## Directions for this task
All the lines below need to be transcribed exactly. Pictures get left out.

+--

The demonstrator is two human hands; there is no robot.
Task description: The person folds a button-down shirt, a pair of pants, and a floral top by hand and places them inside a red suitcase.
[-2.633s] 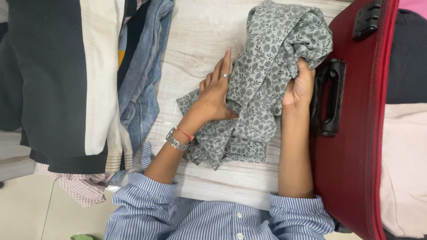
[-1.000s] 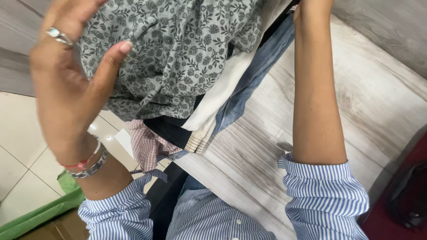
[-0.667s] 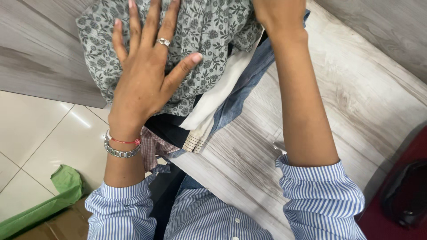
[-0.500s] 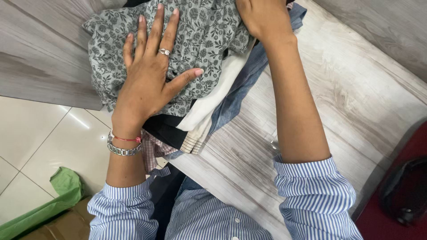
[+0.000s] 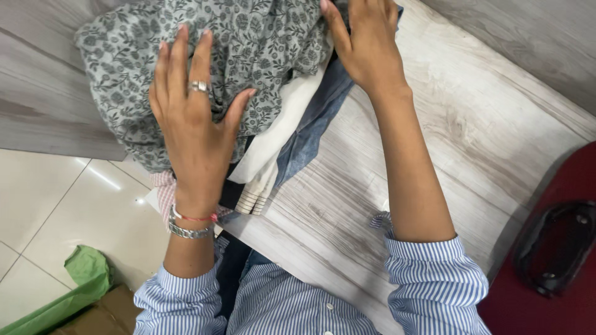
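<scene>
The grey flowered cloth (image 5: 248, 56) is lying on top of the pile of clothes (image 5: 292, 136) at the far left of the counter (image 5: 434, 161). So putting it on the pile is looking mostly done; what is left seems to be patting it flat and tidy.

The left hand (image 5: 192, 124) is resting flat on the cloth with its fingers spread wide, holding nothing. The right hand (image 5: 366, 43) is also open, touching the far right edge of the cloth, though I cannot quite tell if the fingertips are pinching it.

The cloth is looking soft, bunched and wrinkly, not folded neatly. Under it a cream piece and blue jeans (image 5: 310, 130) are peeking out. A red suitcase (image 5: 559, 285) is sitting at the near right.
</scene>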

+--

## Solution
The demonstrator is two human hands; there is no robot.
Task description: The person folds a button-down shirt, a pair of pants, and a floral top by hand and places them inside a red suitcase.
[-2.633s] 
[-1.000s] 
[-0.667s] 
[-0.500s] 
[+0.000s] 
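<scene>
The grey flowered cloth (image 5: 248, 56) is lying on top of the pile of clothes (image 5: 292, 136) at the far left of the counter (image 5: 434, 161). So putting it on the pile is looking mostly done; what is left seems to be patting it flat and tidy.

The left hand (image 5: 192, 124) is resting flat on the cloth with its fingers spread wide, holding nothing. The right hand (image 5: 366, 43) is also open, touching the far right edge of the cloth, though I cannot quite tell if the fingertips are pinching it.

The cloth is looking soft, bunched and wrinkly, not folded neatly. Under it a cream piece and blue jeans (image 5: 310, 130) are peeking out. A red suitcase (image 5: 559, 285) is sitting at the near right.
</scene>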

This completes the answer.